■ Try it
Pictures in the entries below are excluded; copy only the lines from the one containing "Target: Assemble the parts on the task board" to the one containing "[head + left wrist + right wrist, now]", both included.

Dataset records
================

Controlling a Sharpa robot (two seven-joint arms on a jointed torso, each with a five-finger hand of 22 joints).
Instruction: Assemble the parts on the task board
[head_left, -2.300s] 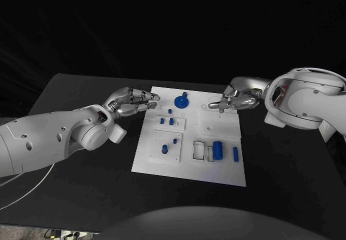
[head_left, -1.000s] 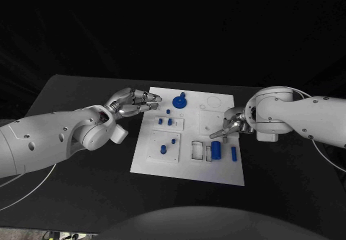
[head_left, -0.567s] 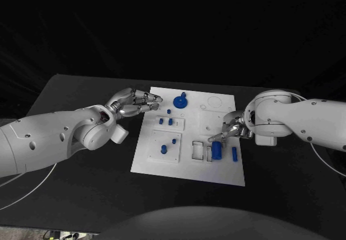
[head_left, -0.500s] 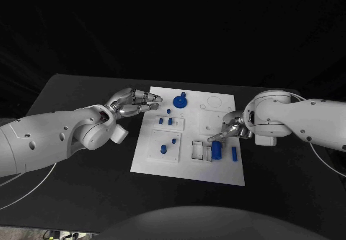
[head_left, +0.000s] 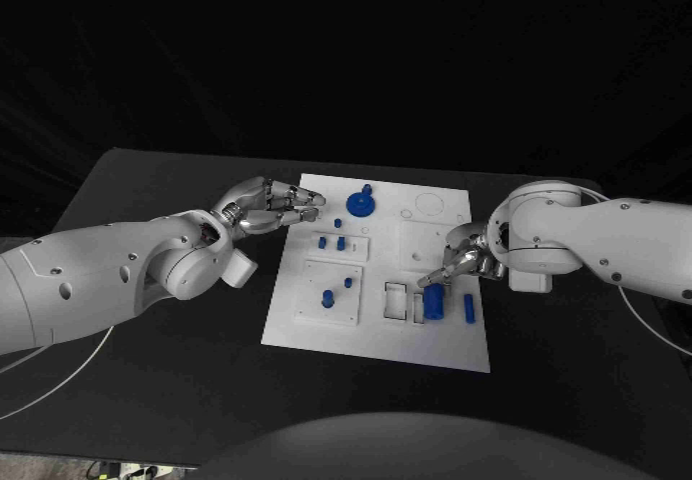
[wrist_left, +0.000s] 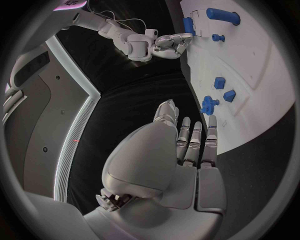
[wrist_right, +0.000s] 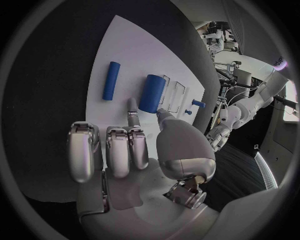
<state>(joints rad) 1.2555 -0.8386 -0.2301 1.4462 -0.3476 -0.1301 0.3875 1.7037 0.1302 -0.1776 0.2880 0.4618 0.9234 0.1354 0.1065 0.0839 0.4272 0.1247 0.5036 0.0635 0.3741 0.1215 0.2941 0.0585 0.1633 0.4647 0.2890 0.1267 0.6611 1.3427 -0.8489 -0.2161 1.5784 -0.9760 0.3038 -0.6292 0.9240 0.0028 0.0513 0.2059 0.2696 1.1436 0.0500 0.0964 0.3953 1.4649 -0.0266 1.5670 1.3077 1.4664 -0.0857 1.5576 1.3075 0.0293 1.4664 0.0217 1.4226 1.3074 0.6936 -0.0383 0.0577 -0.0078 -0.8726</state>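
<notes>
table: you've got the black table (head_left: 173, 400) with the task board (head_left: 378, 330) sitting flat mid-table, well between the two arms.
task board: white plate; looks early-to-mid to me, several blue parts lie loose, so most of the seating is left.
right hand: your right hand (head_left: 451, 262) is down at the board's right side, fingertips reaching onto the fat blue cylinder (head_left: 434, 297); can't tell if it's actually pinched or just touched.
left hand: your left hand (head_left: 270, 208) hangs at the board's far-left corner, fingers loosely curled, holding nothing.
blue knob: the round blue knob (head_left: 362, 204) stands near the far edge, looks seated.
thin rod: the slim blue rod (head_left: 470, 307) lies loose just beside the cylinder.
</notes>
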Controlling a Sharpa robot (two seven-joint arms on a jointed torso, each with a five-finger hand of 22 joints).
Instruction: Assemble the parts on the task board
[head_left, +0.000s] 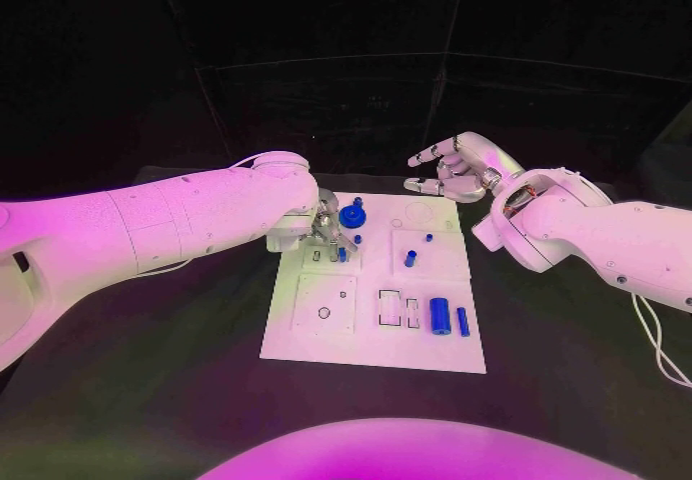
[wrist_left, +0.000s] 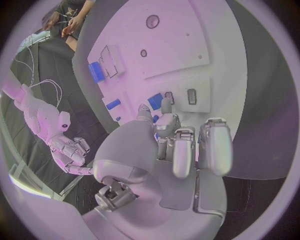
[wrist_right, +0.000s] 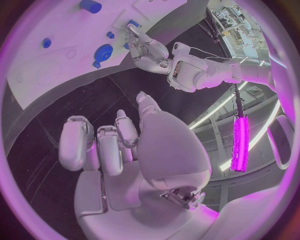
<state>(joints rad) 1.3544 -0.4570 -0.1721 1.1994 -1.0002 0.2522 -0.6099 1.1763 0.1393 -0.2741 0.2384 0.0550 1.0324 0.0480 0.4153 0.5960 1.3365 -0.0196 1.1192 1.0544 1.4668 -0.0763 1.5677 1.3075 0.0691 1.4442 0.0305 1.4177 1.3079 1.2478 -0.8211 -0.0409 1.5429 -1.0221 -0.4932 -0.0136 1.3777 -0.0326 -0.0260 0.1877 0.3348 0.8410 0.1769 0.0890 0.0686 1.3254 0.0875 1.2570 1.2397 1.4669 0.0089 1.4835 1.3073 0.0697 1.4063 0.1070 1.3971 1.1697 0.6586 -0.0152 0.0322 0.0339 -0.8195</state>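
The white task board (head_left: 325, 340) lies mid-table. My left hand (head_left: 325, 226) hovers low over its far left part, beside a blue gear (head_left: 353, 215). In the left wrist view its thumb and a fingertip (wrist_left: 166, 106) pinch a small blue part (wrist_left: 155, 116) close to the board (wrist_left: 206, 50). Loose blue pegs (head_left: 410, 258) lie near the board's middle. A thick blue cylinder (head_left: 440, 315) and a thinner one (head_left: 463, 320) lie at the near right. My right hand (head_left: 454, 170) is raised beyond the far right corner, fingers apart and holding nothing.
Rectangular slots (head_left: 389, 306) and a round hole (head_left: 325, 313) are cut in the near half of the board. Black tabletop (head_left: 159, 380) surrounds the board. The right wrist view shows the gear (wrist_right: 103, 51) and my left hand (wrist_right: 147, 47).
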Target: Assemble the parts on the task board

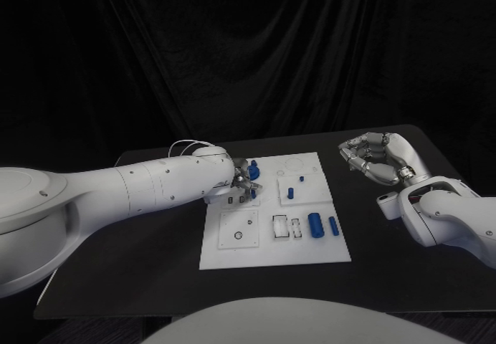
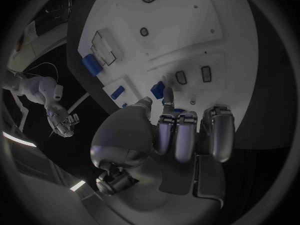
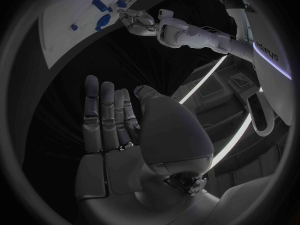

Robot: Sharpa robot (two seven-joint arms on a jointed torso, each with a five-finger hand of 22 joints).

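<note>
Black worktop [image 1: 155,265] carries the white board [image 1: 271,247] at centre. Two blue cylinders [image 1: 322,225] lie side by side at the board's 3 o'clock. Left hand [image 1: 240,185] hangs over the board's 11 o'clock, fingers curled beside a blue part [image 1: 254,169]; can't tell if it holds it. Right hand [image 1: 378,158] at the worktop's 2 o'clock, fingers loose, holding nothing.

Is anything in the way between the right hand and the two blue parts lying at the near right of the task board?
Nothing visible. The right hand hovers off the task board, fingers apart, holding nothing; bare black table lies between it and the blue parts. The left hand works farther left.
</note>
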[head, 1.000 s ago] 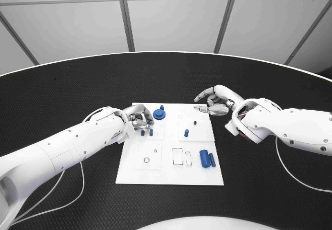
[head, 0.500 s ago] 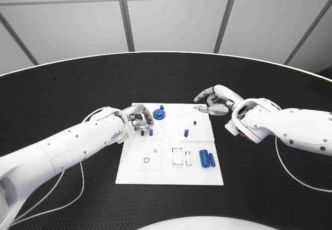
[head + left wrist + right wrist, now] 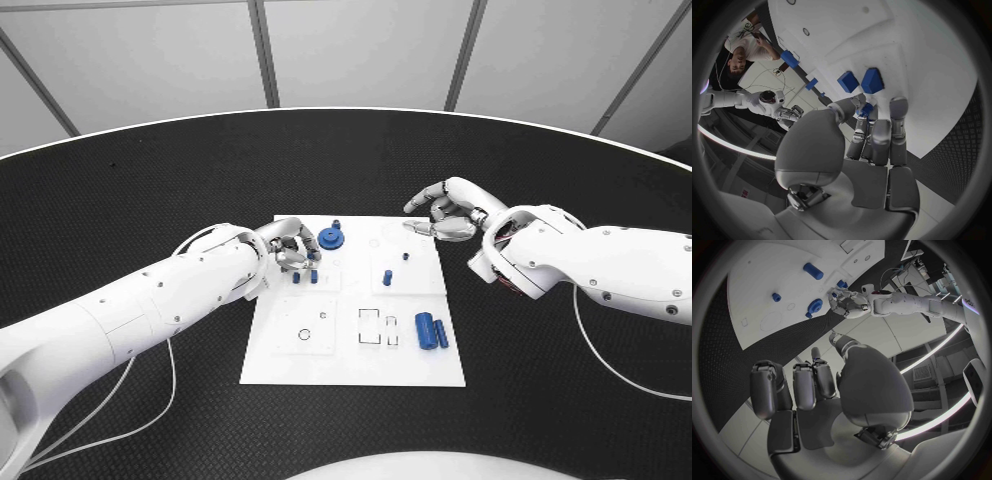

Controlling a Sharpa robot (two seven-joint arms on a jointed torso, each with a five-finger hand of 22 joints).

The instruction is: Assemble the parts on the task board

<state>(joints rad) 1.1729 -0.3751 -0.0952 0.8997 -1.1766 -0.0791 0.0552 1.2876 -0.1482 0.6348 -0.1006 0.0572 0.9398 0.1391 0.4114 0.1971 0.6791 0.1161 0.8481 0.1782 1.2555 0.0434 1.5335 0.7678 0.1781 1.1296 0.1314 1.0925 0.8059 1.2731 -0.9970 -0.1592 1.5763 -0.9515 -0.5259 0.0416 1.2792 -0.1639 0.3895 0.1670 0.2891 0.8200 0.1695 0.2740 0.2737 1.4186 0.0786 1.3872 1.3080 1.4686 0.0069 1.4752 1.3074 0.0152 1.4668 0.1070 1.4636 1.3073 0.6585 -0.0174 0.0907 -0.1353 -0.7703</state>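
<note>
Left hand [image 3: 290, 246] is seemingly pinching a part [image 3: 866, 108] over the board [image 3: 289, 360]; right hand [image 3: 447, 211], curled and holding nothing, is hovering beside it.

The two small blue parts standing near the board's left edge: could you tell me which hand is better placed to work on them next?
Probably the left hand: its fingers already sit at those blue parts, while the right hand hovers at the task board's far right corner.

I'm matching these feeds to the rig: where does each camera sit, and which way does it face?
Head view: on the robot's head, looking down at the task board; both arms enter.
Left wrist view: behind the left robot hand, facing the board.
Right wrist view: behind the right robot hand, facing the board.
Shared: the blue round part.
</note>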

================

■ Solution
Target: Assemble the parts on the task board


Robot: Sharpa robot (two seven-joint arms on a jointed torso, each with a five-finger hand of 22 joints).

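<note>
Black worktop [image 1: 155,265] carries the white board [image 1: 271,247] at centre. Two blue cylinders [image 1: 322,225] lie side by side at the board's 3 o'clock. Left hand [image 1: 240,185] hangs over the board's 11 o'clock, fingers curled beside a blue part [image 1: 254,169]; can't tell if it holds it. Right hand [image 1: 378,158] at the worktop's 2 o'clock, fingers loose, holding nothing.

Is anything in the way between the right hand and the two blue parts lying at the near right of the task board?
Nothing visible. The right hand hovers off the task board, fingers apart, holding nothing; bare black table lies between it and the blue parts. The left hand works farther left.
</note>
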[head, 1.000 s ago] 
[head, 0.500 s ago] 
[head + left wrist + right wrist, now] 

There is nothing else to this exercise.